Nothing but the lines from the one containing "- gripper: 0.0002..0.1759" through the one containing "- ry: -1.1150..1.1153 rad", both included, should be given again, each exactly as written below.
_ _ _ _ _
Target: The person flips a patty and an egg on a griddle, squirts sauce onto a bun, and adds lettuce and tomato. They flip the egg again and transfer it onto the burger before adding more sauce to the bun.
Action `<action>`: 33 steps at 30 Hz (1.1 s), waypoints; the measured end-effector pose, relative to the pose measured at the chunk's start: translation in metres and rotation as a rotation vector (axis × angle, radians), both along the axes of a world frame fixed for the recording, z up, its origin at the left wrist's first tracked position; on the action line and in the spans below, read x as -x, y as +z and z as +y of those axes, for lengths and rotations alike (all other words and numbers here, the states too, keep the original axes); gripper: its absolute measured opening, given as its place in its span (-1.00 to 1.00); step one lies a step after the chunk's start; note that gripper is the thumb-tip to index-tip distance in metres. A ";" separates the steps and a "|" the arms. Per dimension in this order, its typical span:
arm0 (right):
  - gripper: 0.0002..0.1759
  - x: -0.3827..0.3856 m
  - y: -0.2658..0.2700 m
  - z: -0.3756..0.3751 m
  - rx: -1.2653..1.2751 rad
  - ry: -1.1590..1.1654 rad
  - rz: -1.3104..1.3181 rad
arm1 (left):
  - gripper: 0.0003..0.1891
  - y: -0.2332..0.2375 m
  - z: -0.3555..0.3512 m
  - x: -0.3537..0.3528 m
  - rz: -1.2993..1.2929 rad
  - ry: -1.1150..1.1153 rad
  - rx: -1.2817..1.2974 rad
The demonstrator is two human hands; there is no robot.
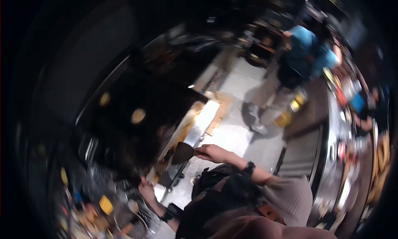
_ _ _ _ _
* PROBLEM SOLUTION
  - gripper: 0.0002..0.1759
  - x: -0.3827..0.3856 m
  - y: -0.2658..0.2700 m
  - z: -0.3756..0.3751 m
  - rx: -1.2653..1.2751 rad
  - ry: -1.1590..1.1654 rad
  - rz: -1.3104..1.3181 rad
arm1 (left):
  - gripper: 0.0003..0.1891
  - y: -0.2332..0.2375 m
  - z: -0.3555..0.3512 m
  - x: -0.3537..0.3528 m
  - rz: -1.2993..1.2929 rad
  - ry: -1.1150..1.1153 rad

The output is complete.